Article 46 allows for the distribution of profits after the tax of the value of the company.

The company shall not be allocated when it has no surplus in the year.

Article 47

When the company distributes profits after the annual tax period, 10 per cent of the profit should be taken into account in the statutory treasury. The accumulated amount of the statutory accumulated payments made by the shareholders' companies reached more than 50 per cent of the company's registered funds and could no longer be recovered.

Arbitrary surpluses were drawn and used in accordance with the provisions of the corporate statute, the shareholders' Congress or the representative of the shareholders.

The public good pay is governed by the corporate constitution.

Article 48

(i) Removal.

(ii) Increase registration funds.

(iii) Other purposes provided for by law, regulations.

Chapter IX Disclosure and liquidation

Article 49 is one of the following cases in the value-sharing company:

(i) The expiry of the period of business provided for in the corporate statute or other dissolutions provided for in the company's statute are emerging.

(ii) Disbandment of General Assembly resolutions by shareholders.

(iii) Removal of business licences, closures or cancellations by law.

Article 50 was dissolved by the Sharehold Cooperation Corporation, which should be established within fifteen days of the date of the dissolution and start liquidation.
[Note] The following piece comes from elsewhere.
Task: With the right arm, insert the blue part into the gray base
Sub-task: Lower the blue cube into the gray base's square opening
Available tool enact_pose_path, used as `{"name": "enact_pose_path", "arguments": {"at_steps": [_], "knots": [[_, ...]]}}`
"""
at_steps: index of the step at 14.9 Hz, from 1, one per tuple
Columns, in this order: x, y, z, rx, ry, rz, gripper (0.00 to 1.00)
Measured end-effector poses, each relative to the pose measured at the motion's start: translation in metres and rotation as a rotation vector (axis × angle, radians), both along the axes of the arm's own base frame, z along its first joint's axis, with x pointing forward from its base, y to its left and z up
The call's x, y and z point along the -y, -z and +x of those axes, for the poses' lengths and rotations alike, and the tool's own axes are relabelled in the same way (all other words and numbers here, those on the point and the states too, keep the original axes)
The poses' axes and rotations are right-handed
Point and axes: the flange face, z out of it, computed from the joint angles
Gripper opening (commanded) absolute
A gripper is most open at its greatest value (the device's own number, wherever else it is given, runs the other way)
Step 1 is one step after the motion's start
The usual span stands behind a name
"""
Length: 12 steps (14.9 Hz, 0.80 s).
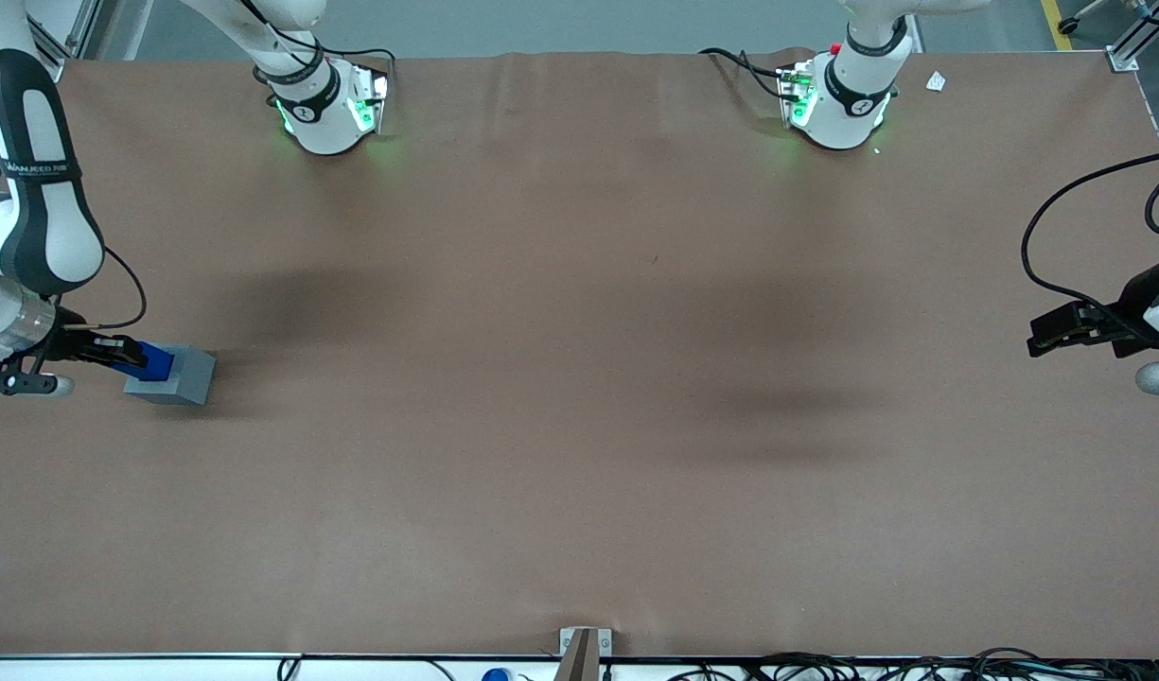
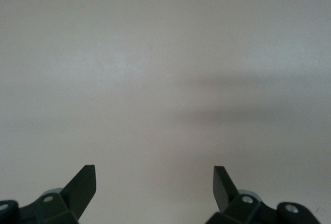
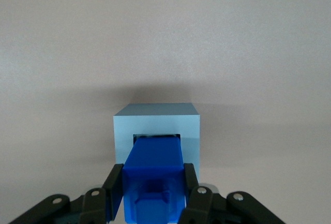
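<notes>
The gray base (image 1: 177, 375) stands on the brown table at the working arm's end. The blue part (image 1: 151, 361) sits on its top. My right gripper (image 1: 130, 355) is shut on the blue part, directly over the base. In the right wrist view the blue part (image 3: 155, 175) is held between the black fingers (image 3: 115, 182), and its lower end reaches into the square recess of the gray base (image 3: 156, 123). How deep it goes is hidden.
The brown table cover (image 1: 579, 378) spreads wide toward the parked arm's end. Two arm bases (image 1: 328, 104) stand at the table edge farthest from the front camera. A small bracket (image 1: 584, 643) sits at the nearest edge.
</notes>
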Motion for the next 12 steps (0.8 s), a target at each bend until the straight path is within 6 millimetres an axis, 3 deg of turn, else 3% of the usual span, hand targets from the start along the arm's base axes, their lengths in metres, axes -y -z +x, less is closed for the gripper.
{"name": "enact_pose_path", "arguments": {"at_steps": [6,7,9,12], "knots": [[-0.0005,0.0033,-0.0016,-0.002,0.0,0.0,0.19],[-0.0005,0.0035,-0.0017,-0.002,0.0,0.0,0.27],[-0.0006,0.0047,-0.0019,-0.003,0.0,0.001,0.53],[-0.0006,0.006,-0.002,-0.005,0.001,0.001,0.77]]}}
The liquidation team is composed of shareholders. Until such time as the liquidation team was established, the creditor could apply for liquidation by the Government of the town of the town and by the Street Office of the Removal Group.
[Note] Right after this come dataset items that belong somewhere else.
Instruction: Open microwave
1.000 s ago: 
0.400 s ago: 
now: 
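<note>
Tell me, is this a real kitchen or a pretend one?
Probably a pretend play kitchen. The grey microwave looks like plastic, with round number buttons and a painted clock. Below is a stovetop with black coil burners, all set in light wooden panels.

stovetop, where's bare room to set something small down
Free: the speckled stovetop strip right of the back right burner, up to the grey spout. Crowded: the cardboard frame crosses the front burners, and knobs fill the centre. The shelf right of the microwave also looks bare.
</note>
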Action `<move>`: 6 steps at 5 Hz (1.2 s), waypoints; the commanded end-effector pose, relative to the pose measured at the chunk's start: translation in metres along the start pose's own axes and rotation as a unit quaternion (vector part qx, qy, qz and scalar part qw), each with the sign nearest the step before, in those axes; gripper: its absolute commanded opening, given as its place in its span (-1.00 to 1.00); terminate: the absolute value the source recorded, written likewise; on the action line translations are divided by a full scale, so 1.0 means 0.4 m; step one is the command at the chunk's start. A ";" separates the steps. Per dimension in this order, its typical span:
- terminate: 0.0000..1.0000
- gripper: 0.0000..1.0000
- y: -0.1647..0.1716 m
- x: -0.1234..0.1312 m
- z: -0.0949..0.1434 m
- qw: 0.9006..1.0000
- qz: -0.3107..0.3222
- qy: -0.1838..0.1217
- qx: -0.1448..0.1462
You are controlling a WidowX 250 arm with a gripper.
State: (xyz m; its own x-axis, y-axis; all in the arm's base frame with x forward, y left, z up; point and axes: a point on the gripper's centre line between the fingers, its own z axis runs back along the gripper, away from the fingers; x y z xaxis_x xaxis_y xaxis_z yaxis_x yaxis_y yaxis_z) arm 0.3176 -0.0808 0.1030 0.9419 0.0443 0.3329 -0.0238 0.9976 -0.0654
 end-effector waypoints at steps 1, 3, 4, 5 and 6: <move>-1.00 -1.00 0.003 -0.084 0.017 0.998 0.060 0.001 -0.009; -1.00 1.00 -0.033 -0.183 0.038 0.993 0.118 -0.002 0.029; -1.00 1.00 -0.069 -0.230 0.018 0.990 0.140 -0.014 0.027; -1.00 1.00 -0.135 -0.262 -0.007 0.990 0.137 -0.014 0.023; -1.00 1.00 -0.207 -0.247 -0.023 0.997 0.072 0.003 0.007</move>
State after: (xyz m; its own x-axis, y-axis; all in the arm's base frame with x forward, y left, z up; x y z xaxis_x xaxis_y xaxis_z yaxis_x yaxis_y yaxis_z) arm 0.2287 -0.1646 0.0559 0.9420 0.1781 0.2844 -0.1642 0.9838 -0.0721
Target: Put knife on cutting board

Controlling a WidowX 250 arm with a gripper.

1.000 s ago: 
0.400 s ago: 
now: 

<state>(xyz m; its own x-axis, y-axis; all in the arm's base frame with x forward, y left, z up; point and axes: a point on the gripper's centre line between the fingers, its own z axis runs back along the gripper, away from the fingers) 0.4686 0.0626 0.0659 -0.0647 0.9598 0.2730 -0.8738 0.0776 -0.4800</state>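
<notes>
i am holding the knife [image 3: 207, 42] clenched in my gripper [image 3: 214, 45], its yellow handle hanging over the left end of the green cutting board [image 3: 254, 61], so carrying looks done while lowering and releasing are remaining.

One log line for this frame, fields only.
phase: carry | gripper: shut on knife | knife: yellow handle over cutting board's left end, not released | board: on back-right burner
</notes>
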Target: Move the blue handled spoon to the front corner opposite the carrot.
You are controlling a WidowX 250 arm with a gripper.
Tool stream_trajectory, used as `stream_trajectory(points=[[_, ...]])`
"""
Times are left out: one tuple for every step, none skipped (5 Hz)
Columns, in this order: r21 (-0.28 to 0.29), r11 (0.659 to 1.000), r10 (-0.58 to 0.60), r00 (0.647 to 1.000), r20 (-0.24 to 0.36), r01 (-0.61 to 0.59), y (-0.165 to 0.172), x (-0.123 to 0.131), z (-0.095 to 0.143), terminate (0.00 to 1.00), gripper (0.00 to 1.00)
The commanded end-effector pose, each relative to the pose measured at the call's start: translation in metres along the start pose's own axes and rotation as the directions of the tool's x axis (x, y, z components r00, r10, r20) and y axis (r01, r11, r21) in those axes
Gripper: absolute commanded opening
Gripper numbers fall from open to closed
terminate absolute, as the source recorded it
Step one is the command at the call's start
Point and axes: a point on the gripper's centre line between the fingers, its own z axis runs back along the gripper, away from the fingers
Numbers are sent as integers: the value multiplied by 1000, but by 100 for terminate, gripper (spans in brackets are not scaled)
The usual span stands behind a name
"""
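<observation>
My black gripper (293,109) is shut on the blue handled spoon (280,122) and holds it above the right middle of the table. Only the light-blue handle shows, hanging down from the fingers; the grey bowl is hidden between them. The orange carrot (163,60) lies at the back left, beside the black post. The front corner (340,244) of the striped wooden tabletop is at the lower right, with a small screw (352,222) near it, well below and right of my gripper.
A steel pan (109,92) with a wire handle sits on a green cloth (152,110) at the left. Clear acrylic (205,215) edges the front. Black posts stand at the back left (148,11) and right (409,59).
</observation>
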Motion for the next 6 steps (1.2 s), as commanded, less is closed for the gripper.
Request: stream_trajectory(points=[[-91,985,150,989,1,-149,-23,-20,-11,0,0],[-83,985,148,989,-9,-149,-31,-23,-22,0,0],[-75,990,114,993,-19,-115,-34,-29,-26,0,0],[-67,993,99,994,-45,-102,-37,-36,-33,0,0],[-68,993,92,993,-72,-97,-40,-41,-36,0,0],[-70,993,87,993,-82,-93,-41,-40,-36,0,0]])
Article 50 exercises the following functions during liquidation:

(i) Clearing corporate property, preparing a statement of assets liabilities, a catalogue of property and claims, a list of liabilities.
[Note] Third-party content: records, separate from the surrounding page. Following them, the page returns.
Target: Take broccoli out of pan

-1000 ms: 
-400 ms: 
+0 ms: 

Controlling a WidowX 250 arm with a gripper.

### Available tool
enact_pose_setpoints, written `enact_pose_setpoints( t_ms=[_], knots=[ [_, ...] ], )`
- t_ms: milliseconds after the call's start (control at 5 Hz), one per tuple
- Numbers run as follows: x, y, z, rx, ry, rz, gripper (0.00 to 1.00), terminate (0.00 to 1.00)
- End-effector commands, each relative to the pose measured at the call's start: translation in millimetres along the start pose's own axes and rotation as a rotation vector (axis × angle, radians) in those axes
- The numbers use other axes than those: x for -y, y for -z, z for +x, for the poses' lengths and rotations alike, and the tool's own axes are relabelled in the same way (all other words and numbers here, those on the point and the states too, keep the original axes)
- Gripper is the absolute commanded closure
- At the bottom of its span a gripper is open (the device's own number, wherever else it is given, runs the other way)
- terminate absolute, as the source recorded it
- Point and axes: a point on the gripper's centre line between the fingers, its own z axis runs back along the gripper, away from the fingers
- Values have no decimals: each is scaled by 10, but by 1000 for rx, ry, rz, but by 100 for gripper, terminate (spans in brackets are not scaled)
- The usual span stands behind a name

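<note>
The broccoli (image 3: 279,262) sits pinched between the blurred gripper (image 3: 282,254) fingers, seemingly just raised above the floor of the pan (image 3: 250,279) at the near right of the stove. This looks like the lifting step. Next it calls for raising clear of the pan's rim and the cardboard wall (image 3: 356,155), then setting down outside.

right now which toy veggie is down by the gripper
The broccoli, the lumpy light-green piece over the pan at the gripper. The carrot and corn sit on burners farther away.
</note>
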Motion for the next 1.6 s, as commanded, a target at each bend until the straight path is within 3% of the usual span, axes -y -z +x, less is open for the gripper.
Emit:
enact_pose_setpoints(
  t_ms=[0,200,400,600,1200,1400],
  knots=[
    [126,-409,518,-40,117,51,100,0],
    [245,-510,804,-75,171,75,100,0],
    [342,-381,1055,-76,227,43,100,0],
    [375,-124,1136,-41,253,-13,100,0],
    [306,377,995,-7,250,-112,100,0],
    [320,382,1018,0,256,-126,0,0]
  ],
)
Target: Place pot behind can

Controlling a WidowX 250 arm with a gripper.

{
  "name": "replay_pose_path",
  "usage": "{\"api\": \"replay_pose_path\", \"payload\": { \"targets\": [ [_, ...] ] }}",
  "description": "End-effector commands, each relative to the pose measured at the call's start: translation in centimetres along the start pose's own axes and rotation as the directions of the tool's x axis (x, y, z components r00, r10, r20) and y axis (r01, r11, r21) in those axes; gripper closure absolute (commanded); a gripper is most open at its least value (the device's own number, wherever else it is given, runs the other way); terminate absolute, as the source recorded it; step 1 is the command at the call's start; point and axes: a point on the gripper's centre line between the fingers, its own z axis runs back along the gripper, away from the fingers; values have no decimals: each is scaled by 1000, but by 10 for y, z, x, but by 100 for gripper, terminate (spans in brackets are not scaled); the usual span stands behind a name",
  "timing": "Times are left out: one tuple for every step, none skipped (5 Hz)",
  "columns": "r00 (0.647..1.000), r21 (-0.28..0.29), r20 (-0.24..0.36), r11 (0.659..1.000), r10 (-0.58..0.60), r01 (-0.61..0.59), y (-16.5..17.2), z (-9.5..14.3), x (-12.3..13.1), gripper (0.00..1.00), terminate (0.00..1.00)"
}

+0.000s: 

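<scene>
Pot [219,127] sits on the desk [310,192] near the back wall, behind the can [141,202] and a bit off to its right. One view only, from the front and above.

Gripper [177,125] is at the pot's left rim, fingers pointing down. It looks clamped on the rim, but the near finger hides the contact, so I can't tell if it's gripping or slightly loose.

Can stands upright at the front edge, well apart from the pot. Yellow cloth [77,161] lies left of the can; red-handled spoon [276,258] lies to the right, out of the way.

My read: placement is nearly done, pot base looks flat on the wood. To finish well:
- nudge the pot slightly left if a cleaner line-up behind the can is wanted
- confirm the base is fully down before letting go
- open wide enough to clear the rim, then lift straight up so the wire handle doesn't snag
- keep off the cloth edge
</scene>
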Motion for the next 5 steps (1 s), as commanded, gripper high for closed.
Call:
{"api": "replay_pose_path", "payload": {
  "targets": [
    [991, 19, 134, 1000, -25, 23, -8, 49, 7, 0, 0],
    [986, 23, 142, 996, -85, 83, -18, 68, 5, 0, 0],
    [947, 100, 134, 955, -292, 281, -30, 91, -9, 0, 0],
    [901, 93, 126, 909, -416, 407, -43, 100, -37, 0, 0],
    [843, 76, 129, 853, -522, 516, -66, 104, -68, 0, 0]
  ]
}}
(ii) The handling of the company's unfinished business.

(iii) The debtor of the company is required to liquid its debt.

(iv) Reimbursement of companies' obligations under the law.

(v) Allocation of surplus property after the corporate liquidation of the debt.

(vi) Representation of companies in proceedings or arbitration.

In accordance with Article 52, the liquidation team shall, after giving priority to the payment of the liquidation expenses of the corporate property, be liquidated in the following order:

(i) Staff wages and social insurance.

(ii) Tax and its lag.

(iii) Corporate debt.

The liquidation team should allocate the remaining property to the shareholders in accordance with the corporate statute.

Article 53 liquidation concluded, the liquidation team should submit a liquidation report and generate statements of income and expenditure for the liquidation period and various financial statements, which were confirmed by the shareholders' conference.

Article 54 of the liquidation team, following the cleaning of corporate property, the preparation of the asset balance sheets and the inventory of property, found that the corporate property was not sufficient to liquidate the debt and should apply to the People's Court in accordance with the law.

The company was declared in accordance with the law and settled in accordance with the relevant laws, regulations.

Chapter X Legal responsibility

In violation of this approach, the Sharer Cooperation Corporation rejects, impedes the collective economic management of the people of the region (the Yochen New Zone, the Economic Functioning Zone Commission) or the Government of the Town, the street office inspects, supervises, or rejects, delays in the provision of information or leave with its auditing matters, and the collective economic management of the people of the region (the Yangino New Zone, the Economic Functional Commission) or the Government of the town, the Street Office may be responsible for reving or warning;

Article 56, the director, the head of the Share Cooperation Corporation, and the manager are responsible for the collective economic management of the commune, or the Government of the Town, the street office, for dismissal or dismissal in accordance with this approach, for losses resulting in the commission of liability under the law.

Chapter XI

Article 57, as approved by the General Assembly of the shareholders, may be restructured as a limited liability company or equity company in accordance with the relevant laws, regulations.